Garder la direction engagée, tous ensemble. C’est le mot d’ordre de Nicolas Sarkozy, qui a reçu ce mercredi midi les députés UMP à déjeuner à l'Elysée, au lendemain de la mobilisation massive des syndicats contre la réforme des retraites.
Abordant des sujets aussi divers que la situation économique, la sécurité ou la réforme des retraites, le chef de l’Etat a en effet montré qu’il souhaitait maintenir le cap. Ainsi, et malgré les remous causés dans sa majorité par son discours sécuritaire de Grenoble, le Président «ne lâchera rien sur la sécurité», a rapporté à 20minutes.fr Lionel Tardy, député UMP de la Haute-Savoie, et compte également maintenir la politique économique, «qui fait du résultat».
Le chef de l’Etat a d’ailleurs commencé son laïus par la situation économique «qui s’améliore», sans doute pour montrer qu’il n’y a pas que la sécurité et les retraites qui le préoccupent, suppose le député savoyard. «Le Président a dit espérer que la prévision de croissance à 1,4% pour 2010 soit finalement revue à la hausse, notant et qu’à fin juin, elle était déjà de 1,2%». Et, côté déficits, Nicolas Sarkozy compte toujours passer sous la barre des 8% à la fin 2010.

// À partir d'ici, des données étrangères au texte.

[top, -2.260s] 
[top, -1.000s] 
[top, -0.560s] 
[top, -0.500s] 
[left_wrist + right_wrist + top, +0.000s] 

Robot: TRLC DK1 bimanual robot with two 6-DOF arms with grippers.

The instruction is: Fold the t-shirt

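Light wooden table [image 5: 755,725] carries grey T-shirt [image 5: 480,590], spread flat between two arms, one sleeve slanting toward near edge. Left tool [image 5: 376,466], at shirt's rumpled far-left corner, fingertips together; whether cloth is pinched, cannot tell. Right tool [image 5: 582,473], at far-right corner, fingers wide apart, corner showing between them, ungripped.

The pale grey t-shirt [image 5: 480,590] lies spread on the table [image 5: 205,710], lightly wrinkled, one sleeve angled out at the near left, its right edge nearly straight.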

Retour au sujet de préoccupation principale, la réforme des retraites, «bien engagée», selon le chef de l’Etat. Il a réaffirmé qu’il était hors de question de céder sur le départ à la retraite à 62 ans, «indispensable pour garantir l’équilibre du système», cite le député du Nord, Sébastien Huyghe. Les manifestations? Nicolas Sarkozy a vu et a entendu les inquiétudes. Il a même dit trouver «normal» qu’elles soient si importantes, dans la mesure où la réforme des retraites n’est pas catégorielle mais concerne tous les Français. «Ce n’est pas facile à accepter pour les Français. Mais c’est essentiel», a martelé le Président.

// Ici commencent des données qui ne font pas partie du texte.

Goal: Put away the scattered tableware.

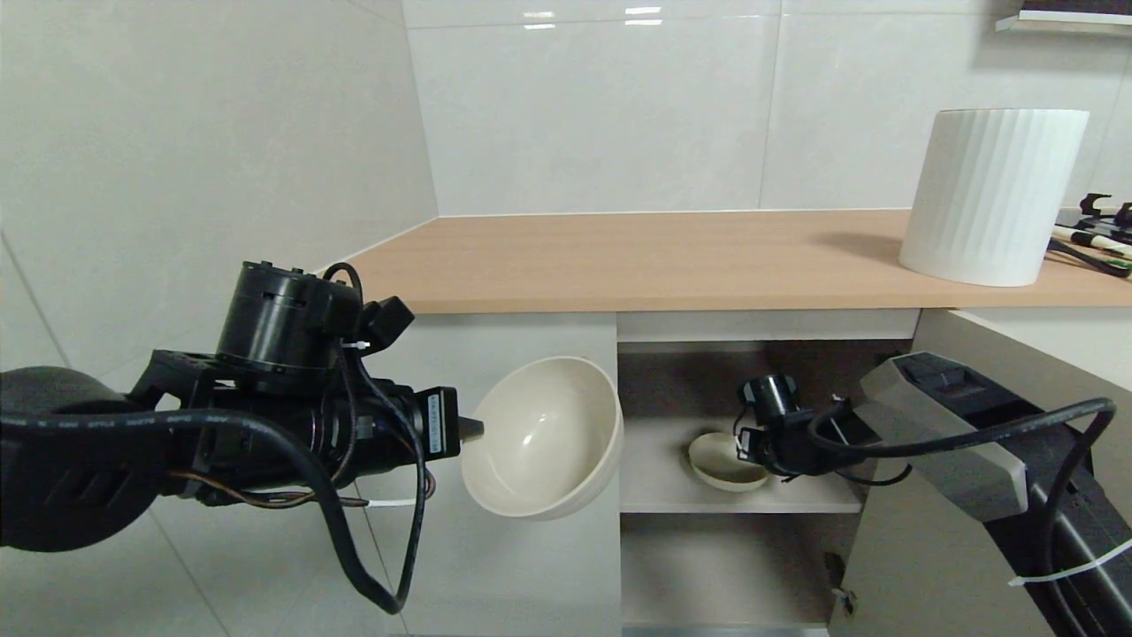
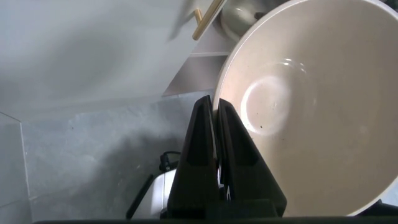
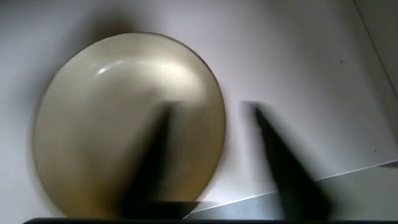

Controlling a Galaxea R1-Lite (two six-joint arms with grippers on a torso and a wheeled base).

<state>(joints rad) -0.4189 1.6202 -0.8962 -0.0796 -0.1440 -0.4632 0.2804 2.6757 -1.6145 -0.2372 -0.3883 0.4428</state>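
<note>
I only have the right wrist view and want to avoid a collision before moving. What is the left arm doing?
Observer: The left gripper is shut on the rim of a cream bowl, which is tipped on its side outside the cupboard, left of the opening.
Operator: Which level is my dish on?
Observer: The small dish sits on the middle shelf, with an open compartment below it.
Operator: Anything above?
Observer: A white ribbed container stands on the wooden countertop, right of the cupboard opening.
</note>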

Le chef de l’Etat a d’ailleurs réaffirmé son soutien à Eric Woerth, dont il faut «respecter la dignité», et qui doit «tenir face à la meute». Dans cette réforme, il faut une «union sans failles de la majorité, pour faire face à l’opposition et aux partenaires sociaux», a précisé Nicolas Sarkozy, indique Lionel Tardy. Un appel au «rassemblement» et à «l'unité» qu’ont également noté d’autres participants.

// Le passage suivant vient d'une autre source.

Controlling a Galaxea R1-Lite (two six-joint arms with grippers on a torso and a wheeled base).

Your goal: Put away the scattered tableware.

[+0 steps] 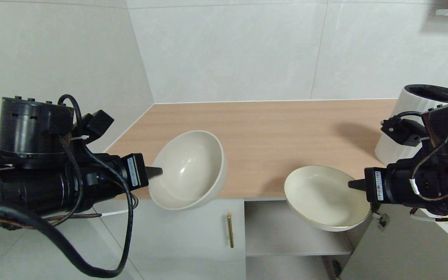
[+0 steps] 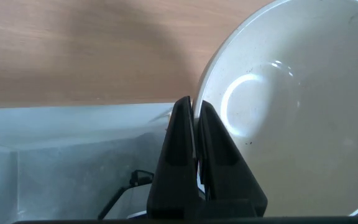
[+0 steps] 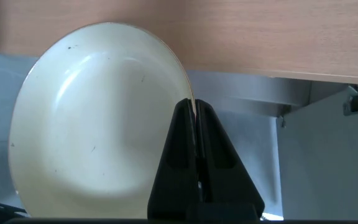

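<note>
Two hands, each with a dish. The left hand (image 1: 158, 171) has its fingers pinched tight on the rim of a deep cream bowl (image 1: 193, 167), one finger inside the rim and one outside. The bowl is tilted, its hollow turned up and toward the robot, and it hangs in the air over the front edge of the wooden desk (image 1: 278, 132). The right hand (image 1: 353, 184) is clamped the same way on the edge of a shallower cream plate (image 1: 321, 196), held off the desk, just out past its front edge, with an open cupboard shelf (image 1: 286, 233) below it. Below the bowl is a closed grey cupboard door (image 1: 193, 241) with a slim brass handle (image 1: 230, 230). Well to the right, near the tiled wall, a white cylindrical container (image 1: 399, 128) stands on the desk.
</note>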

«C'était un message de rassemblement, de consensus. Il y avait une douceur peut-être un peu inhabituelle dans les propos du président de la République, l'heure est à serrer les rangs», a relevé avec malice devant la presse la député villepiniste du Val-de-Marne Marie-Anne Montchamp. «Il a été très clair sur un message d'union et de rassemblement, en disant “dans une famille politique chacun a besoin de l'autre, on a besoin de tous"», a rapporté le député de Moselle, François Grosdidier.
Nicolas Sarkozy a ainsi tressé des lauriers à son ministre de l'Education nationale, Luc Chatel, qualifié de «fantastique, courageux, solide», au moment où la presse cite comme possibles successeurs de François Fillon à Matignon Jean-Louis Borloo, Michèle Alliot-Marie ou François Baroin.
Il a également tenu à féliciter Xavier Bertrand pour avoir conclu l’accord UMP/Chirac/Mairie de Paris, et «remercié Jean-François Copé du fond du coeur pour son action à la tête du groupe» UMP, indiquant: «On doit se serrer les coudes. Les postes pour chacun peuvent évoluer.» Ce que beaucoup ont compris comme la manière de préparer les esprits à l’arrivée de Jean-François Copé à la tête de l’UMP, et celle de Xavier Bertrand au gouvernement.